You cannot just call A.getTotal() because it is an unbound method ; there is nothing to bind self to as you didn't give it an instance of A , where you'd have state. You need to call it on an instance of A . We just need to find one first.

From the comments I understand B to the the player, and A is a hand of cards for that player. Presumably in a game a player can play end up with more hands as multiple rounds are played.

In that case you'd have a reference from the player to the hand, like self.hand . That'd be an instance of A and you can call getTotal() on that instead:

class B:
    def getTotal(self):
        return self.hand.getTotal()

It may be confusing here that A also has a __hand attribute; that's perhaps not the best name for that attribute, as it is the list of cards for the current hand. It could perhaps better be named __cards in that case.

B.getTotal() is not strictly needed; you could also just use instance_of_B.hand.getTotal() , eg reach right into the instance attributes and call getTotal() directly on the hand. But that'd perhaps reveal too much about how the class handles hands, and perhaps you want to handle different cases, like return 0 if there is the possibility that at some points in the program is no hand at all.

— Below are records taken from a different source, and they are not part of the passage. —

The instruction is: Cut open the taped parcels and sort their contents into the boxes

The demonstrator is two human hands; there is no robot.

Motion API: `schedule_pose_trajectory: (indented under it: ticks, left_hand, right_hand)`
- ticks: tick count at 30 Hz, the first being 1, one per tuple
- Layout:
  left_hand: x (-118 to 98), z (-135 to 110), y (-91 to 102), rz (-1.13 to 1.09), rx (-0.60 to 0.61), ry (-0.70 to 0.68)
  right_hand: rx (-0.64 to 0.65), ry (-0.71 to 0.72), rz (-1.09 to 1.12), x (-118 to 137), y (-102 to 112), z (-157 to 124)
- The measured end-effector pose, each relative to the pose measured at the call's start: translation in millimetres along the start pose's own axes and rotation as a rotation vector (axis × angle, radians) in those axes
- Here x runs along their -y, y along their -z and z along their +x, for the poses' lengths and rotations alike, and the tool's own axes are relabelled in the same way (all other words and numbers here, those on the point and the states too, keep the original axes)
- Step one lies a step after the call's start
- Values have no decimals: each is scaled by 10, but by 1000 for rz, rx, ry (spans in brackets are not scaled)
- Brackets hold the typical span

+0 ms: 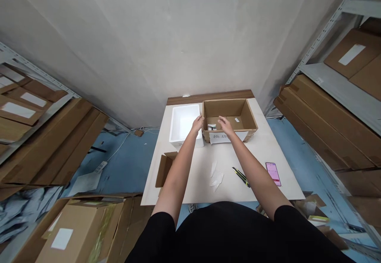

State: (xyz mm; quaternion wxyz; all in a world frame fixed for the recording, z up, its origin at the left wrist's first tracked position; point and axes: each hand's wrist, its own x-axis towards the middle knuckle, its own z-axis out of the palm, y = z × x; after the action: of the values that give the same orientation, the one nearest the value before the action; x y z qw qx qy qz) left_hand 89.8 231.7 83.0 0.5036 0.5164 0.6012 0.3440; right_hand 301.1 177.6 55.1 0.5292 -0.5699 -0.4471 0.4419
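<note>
An open cardboard box point(226, 114) with a handwritten white paper label on its front stands at the back of the table. My left hand point(197, 123) grips the box's left wall at the rim. Over the box's front part hovers my right hand point(225, 124), fingers apart and slightly curled, with nothing visible in it. Small white-and-dark packets point(212, 127) lie inside, left of that hand. Farther right on the box floor is a small white piece point(237, 119). A white foam box point(185, 116) stands directly left, partly behind my left hand.
On the table point(198, 181) lie crumpled clear plastic scraps point(216, 179), a green-and-black utility knife point(241, 176) and a phone point(273, 174) with a lit screen. A small open carton point(162, 171) sits beside my left forearm. Carton-filled shelves point(342, 86) flank both sides; a large box point(77, 227) stands front left.
</note>
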Motion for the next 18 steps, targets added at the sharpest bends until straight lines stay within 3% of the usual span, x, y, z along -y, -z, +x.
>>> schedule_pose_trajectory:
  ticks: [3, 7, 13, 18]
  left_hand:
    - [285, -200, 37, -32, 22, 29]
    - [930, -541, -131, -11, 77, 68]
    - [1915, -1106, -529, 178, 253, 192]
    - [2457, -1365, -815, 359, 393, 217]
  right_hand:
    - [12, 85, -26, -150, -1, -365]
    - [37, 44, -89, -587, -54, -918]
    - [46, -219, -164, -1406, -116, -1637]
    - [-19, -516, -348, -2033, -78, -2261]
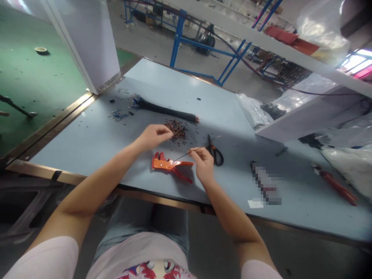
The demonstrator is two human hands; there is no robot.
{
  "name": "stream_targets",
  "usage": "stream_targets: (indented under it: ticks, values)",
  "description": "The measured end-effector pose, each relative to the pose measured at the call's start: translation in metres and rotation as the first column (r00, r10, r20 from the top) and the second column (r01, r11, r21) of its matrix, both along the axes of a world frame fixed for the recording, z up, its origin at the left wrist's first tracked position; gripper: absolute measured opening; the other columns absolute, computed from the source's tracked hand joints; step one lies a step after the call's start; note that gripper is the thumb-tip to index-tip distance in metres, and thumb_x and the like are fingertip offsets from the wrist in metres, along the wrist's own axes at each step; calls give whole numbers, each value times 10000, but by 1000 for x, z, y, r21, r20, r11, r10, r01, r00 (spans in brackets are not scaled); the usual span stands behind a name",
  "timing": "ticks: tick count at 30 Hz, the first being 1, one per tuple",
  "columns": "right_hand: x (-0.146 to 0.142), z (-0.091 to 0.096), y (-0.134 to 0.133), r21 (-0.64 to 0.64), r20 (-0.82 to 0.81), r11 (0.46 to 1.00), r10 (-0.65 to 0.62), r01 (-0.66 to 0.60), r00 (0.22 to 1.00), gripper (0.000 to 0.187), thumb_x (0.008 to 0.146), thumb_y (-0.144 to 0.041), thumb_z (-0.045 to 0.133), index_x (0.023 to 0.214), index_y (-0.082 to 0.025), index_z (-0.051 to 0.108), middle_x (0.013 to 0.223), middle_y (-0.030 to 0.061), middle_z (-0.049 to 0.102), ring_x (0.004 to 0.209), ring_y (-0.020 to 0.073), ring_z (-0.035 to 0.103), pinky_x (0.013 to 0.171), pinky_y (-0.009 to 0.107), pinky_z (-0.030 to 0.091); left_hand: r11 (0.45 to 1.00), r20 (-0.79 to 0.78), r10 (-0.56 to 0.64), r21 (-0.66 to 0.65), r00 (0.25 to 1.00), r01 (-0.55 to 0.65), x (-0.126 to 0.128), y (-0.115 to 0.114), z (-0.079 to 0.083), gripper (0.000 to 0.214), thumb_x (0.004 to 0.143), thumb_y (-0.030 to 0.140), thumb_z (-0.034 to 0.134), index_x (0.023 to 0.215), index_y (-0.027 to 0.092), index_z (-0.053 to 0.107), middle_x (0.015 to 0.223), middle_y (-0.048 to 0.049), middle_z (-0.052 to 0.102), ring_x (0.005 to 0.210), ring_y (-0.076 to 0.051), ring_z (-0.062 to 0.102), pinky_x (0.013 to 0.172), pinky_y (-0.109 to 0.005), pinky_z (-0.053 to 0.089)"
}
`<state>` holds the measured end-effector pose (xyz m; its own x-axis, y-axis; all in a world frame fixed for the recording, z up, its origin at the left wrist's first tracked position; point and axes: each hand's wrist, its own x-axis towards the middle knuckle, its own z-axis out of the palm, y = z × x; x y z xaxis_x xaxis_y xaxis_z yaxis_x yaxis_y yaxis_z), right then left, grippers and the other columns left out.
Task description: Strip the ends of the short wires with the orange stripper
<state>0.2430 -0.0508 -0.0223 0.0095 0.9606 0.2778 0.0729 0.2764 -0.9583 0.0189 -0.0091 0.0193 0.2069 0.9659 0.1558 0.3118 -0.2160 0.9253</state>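
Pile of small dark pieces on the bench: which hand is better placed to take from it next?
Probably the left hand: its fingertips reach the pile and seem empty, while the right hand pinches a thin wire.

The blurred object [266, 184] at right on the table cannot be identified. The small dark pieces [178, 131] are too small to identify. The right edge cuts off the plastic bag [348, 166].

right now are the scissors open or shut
Shut: the scissors lie on the table, blades together in one narrow point, beside the right hand.
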Motion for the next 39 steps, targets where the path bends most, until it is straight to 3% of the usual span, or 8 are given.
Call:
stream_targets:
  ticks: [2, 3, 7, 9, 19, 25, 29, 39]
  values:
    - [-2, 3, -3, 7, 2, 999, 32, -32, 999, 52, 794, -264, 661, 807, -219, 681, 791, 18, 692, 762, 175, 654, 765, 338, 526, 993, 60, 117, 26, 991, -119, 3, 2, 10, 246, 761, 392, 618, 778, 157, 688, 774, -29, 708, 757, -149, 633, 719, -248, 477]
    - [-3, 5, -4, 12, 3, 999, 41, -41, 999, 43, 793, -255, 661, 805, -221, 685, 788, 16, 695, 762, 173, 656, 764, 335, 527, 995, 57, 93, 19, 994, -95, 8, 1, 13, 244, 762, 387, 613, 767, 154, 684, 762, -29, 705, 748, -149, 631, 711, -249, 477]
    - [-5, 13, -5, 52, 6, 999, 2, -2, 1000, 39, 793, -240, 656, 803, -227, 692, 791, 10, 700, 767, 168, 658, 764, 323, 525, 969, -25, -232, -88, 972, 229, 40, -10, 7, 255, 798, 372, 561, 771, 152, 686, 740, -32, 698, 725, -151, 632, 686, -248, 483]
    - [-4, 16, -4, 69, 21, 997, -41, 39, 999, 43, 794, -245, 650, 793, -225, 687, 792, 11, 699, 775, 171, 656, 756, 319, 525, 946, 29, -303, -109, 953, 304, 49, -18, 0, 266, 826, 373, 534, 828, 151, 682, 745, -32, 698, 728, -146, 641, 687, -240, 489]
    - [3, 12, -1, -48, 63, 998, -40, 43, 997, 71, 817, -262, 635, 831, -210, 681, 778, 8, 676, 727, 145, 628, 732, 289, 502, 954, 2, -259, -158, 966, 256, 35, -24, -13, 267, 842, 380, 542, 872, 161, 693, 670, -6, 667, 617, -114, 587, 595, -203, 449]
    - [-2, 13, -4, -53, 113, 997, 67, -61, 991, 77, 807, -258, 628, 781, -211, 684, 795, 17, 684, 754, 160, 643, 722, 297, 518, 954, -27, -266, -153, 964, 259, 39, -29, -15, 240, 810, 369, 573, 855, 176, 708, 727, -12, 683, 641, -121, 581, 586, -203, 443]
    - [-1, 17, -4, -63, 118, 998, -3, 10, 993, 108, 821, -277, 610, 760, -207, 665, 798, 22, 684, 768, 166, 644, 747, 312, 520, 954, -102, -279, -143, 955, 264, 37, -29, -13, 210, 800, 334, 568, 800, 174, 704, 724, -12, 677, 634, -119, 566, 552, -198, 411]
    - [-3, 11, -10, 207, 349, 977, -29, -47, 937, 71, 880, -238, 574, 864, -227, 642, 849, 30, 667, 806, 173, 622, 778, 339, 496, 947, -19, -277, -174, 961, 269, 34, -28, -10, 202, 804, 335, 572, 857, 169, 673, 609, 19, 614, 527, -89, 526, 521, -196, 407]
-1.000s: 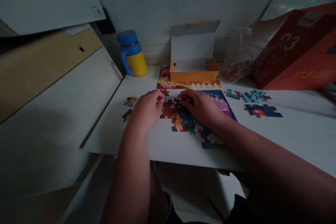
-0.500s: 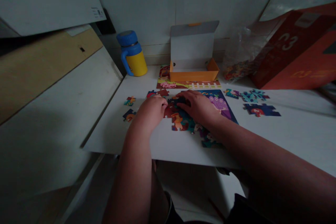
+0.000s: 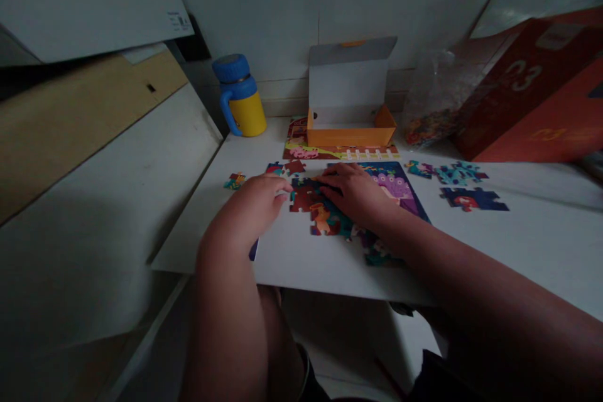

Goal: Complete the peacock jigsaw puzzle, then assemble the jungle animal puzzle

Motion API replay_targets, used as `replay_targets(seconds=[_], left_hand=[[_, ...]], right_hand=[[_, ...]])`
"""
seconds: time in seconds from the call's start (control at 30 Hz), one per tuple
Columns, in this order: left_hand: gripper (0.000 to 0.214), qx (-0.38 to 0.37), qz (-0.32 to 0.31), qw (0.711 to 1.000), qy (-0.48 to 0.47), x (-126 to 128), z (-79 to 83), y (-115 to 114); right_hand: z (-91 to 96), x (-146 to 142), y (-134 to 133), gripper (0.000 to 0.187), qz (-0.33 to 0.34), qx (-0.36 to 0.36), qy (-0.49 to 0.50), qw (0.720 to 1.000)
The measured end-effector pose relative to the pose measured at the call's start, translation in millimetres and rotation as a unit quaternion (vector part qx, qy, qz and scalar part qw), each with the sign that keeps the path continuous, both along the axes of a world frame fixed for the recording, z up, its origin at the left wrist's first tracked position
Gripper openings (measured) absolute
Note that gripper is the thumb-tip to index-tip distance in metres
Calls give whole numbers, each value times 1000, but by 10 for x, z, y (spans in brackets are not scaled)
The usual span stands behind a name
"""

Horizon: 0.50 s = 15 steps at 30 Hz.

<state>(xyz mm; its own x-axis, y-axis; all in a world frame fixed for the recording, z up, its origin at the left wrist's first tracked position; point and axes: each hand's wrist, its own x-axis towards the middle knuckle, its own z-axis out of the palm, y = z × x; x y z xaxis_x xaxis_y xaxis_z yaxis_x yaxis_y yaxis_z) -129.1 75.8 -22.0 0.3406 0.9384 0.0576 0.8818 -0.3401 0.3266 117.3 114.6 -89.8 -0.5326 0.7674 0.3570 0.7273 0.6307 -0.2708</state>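
Note:
A partly joined jigsaw puzzle lies on the white table, with brown, orange, teal and purple parts showing. My right hand rests on its upper middle, fingers stretched out and thumb apart, covering some of the picture. Just left of the puzzle's brown edge is my left hand, its thumb and forefinger apart and nothing visible between them; its other fingers are hidden. Close to its fingertips lie a brown puzzle piece and a red-and-blue puzzle piece. A small orange-and-green piece sits farther left.
An open orange box stands on a farm picture sheet at the back. Left of it is a blue-and-yellow flask. Joined pieces, a clear bag of pieces and a large red box are on the right.
My left hand has drawn back leftward from the puzzle, uncovering its brown edge and a dark blue corner beside my forearm. My right hand stays in nearly the same place.

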Motion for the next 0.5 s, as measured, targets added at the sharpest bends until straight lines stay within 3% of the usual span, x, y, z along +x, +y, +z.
replay_targets(seconds=[0.13, 0.2, 0.37, 0.5], left_hand=[[29, 20, 137, 989, 51, -335, 308, -287], [30, -8, 178, 982, 58, -460, 385, -416], [35, -77, 181, 980, 44, -526, 387, -630], [33, -58, 198, 977, 46, -503, 421, -762]], right_hand=[[18, 11, -10, 27, 8, -15, 36, 999], [37, 35, -9, 26, -15, -29, 64, 997], [67, 153, 26, 30, -94, 0, 113, 989], [58, 182, 32, 33, -68, -11, 88, 994]])
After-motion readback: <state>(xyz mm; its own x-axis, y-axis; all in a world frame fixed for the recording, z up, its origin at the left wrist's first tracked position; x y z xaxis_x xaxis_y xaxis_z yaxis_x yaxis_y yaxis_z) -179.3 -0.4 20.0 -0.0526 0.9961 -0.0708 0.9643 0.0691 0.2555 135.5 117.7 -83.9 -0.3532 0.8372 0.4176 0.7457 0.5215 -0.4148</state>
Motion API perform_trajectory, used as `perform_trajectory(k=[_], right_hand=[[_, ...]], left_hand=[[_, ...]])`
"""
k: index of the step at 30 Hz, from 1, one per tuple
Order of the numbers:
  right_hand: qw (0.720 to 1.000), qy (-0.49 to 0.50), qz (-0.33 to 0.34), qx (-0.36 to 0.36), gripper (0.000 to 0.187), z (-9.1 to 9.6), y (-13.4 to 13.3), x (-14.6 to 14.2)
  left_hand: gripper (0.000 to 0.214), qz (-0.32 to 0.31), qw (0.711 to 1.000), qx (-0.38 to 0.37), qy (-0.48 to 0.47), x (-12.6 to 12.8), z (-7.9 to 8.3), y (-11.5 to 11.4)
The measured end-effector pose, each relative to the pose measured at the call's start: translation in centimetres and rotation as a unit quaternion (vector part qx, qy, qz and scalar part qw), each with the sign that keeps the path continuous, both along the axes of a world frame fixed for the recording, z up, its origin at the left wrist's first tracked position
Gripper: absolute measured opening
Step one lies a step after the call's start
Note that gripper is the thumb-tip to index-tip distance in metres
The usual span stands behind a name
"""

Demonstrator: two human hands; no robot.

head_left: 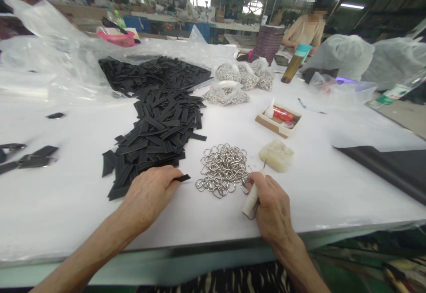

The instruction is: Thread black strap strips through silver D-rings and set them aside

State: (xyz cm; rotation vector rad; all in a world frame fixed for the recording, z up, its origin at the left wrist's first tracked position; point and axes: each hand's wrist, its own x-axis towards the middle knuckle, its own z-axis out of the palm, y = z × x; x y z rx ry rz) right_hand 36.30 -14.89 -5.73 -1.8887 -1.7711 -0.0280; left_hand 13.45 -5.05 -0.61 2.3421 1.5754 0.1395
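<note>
My left hand [149, 193] rests on the white table [66, 204], fingers closed in a pinch on a short black strip [181, 178] at the near edge of a large pile of black strips [156, 129]. My right hand [271, 206] is closed round a white-handled tool [250, 202] whose thin metal tip points up toward a pale lump [276, 154]. Its fingertips touch the near right edge of a heap of metal D-rings [223, 169] lying between my hands.
Bags of metal rings [244, 80] and a small cardboard tray [278, 120] with a tube sit farther back. A brown bottle [294, 62], clear plastic bags [46, 53] and dark sheet material [389, 164] lie around. Another person [308, 27] works at the far side.
</note>
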Motion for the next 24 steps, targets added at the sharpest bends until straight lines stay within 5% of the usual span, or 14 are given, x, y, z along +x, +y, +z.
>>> perform_trajectory(k=[4,7,14,19,24], right_hand=[[1.0,-0.01,0.01,0.009,0.023,0.1,0.1,-0.3],[1.0,0.026,0.008,0.002,0.021,0.2,0.0,-0.4],[0.966,0.256,-0.014,0.003,0.002,1.0,-0.1,-0.6],[0.96,0.276,-0.018,0.037,0.005,1.7,0.2,-1.2],[0.966,0.243,0.026,0.082,0.008,1.6,0.2,-2.0]], left_hand=[[0.02,0.009,0.99,-0.003,-0.14,0.9,0.6,-1.1],[0.017,0.022,0.962,-0.092,-0.256,2.5,1.2,-2.1],[0.014,0.07,0.78,-0.451,-0.429,6.0,0.1,-3.6],[0.016,0.071,0.719,-0.514,-0.463,6.9,-1.3,-4.0],[0.021,0.06,0.697,-0.523,-0.486,6.9,-2.0,-3.9]])
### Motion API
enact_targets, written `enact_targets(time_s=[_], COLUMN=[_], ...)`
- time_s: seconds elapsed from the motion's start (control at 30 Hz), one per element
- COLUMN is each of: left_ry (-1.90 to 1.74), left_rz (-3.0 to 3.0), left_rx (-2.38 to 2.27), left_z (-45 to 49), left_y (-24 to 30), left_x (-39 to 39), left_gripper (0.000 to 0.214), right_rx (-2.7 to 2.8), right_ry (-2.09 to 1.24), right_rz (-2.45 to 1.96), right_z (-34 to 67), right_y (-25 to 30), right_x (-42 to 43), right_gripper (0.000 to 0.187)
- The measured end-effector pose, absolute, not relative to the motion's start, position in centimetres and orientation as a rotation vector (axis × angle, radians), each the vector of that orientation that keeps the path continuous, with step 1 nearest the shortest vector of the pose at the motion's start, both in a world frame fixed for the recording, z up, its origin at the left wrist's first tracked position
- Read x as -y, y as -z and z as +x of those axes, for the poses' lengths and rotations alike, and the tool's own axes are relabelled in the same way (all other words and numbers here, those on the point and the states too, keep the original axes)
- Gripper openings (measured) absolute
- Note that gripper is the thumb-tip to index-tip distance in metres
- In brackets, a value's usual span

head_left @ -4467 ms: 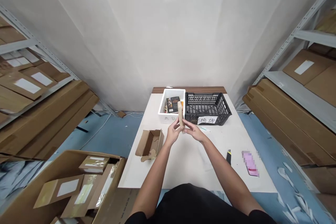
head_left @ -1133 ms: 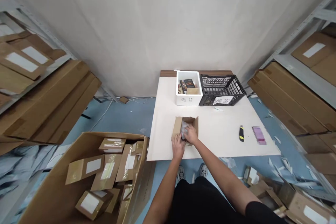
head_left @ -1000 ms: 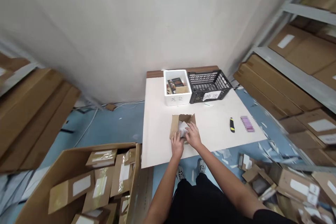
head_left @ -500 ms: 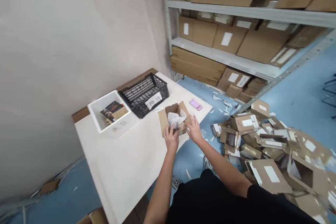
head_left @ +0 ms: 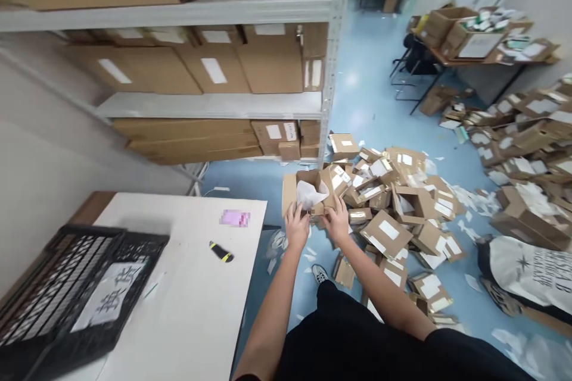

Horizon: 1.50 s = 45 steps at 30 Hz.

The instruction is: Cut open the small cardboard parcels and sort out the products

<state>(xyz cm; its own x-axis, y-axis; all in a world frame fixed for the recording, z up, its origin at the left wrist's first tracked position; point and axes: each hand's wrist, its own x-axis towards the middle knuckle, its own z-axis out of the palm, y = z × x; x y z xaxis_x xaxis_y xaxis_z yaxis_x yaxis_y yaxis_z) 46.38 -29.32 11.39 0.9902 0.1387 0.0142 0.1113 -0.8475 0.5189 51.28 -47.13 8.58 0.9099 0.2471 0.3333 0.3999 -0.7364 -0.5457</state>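
In the head view, we have both hands on a small open box (head_left: 289,193). The left hand (head_left: 297,227) grips its near left corner, and the right hand (head_left: 337,221) cups the near right side with the fingers spread along the flap. Neither hand is clenched empty; both are grasping the box.

The box is off the desk (head_left: 196,309). It hangs in the air past the desk's edge and above the floor (head_left: 370,89), where a pile (head_left: 393,214) of opened boxes lies. White paper (head_left: 310,193) bulges out of its open top, loose and crumpled.

On the desk behind our arms lie a cutter (head_left: 221,251), a pink slip (head_left: 235,218) and a black crate (head_left: 75,286), all well apart from the box. A shelf (head_left: 210,106) of cartons stands beyond.

To hold it well, we judge that the mouth should stay upward, since tipping it would let the paper slide out. The flaps are thin and bend easily, so our thumbs belong on the walls and not on the flaps. The grip should be even on both sides, because a pull from one hand alone would twist the box.

We cannot tell whether anything lies beneath the paper, so a firm hold from below is the safer one.
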Motion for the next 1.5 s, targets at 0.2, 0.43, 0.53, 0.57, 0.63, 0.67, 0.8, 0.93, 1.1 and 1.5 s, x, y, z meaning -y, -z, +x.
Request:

And another thing: __total in A.getTotal() is a local variable; you don't need to use an attribute on self there. Remove the self. prefix, and just name it total :

def getTotal(self)
    total = 0
    for each in self.__hand:
        if each.getValue() == 1:
            if total > 10:
                total += 1
            else:
                total += 11
        else:
            total += each.getValue()
    return total

I simplified the function logic a little too.